SEC. XXXI. CLOTHING AND ORNAMENTS OF THE INDIAN WOMEN.

The Indian women of Yucatan are in general of better build than the Spaniards, larger and well formed. They lack the large haunches of negresses. Those who are beautiful are quite vain of it, and indeed they are not bad looking; they are dark-skinned, caused more by their constant bathing and by the sun, than naturally; they do not powder their faces as our women do, regarding this as immodest. They have a habit of filing their teeth, saw fashion, as a matter of elegance; this is done for them by the old women, using certain stones and water.
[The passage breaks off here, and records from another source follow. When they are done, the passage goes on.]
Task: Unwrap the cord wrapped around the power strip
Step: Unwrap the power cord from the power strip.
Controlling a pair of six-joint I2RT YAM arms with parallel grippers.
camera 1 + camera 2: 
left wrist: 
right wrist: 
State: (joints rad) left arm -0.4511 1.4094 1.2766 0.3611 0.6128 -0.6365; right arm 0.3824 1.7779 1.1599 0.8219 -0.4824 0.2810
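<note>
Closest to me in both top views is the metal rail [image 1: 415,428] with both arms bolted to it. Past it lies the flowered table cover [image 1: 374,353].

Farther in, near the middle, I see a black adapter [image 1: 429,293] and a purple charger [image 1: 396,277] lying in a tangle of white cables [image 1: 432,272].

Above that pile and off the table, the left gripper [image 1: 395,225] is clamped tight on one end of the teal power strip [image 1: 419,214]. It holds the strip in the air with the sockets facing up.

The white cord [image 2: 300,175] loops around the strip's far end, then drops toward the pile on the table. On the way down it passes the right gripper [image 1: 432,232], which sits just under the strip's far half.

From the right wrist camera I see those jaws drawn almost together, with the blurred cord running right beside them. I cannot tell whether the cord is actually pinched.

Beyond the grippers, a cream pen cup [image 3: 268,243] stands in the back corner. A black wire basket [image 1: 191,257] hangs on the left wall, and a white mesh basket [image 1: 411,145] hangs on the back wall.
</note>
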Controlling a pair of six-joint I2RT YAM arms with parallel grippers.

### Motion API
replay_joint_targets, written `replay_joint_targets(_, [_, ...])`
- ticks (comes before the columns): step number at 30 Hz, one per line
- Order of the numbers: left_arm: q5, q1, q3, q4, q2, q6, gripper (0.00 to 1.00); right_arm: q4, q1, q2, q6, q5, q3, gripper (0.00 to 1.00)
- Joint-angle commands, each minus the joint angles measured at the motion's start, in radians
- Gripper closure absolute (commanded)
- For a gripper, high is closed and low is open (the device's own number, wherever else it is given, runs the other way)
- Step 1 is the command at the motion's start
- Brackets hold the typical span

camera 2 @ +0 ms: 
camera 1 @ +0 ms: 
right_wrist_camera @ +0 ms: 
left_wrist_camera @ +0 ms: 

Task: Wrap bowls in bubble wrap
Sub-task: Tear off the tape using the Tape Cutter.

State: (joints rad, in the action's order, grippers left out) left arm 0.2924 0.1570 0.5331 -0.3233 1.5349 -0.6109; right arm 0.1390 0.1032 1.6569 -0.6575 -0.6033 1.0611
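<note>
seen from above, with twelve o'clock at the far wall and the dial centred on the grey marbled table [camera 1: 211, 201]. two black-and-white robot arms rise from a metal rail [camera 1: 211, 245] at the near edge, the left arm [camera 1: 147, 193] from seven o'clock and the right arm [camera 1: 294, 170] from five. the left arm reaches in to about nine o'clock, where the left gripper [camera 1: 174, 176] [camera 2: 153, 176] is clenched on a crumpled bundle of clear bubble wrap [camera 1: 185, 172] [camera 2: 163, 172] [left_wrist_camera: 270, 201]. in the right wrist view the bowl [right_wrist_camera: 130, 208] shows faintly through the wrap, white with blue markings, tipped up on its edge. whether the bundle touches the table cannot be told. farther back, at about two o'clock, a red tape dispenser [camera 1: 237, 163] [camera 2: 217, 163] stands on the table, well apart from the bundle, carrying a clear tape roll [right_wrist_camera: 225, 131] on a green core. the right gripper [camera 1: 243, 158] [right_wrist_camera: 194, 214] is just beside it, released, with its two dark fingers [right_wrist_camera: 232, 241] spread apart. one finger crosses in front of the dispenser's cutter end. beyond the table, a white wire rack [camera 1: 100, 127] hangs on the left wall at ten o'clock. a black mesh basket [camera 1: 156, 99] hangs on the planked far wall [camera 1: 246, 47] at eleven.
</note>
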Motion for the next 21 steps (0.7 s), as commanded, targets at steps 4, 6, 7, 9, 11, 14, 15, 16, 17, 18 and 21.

They pierce the cartilage of the nose within, to take a stone of amber for adornment. They also pierce the ears for rings, in the manner of their husbands; they tattoo the body from the waist up, leaving the breasts for nursing reasons, the patterns being more delicate and beautiful than those of the men. They bathe constantly, like the men, in cold water, but with little reserve, going stripped into the places where they go for water. They also bathe in hot water, heated by fire; this is however rather for sake of health than cleanliness.

Their custom is to rub themselves with a red ointment, like their husbands; those who can do so add an odoriferous and very sticky gum which I take to be liquidambar, and which they call istahté. This ointment they apply to a sort of briquet like soap, decorated with fancy designs, rubbing it on their breasts, arms and shoulders, until they are very gallant and odorous, as they feel; it lasts a long time without disappearing, according to the quality of the ointment.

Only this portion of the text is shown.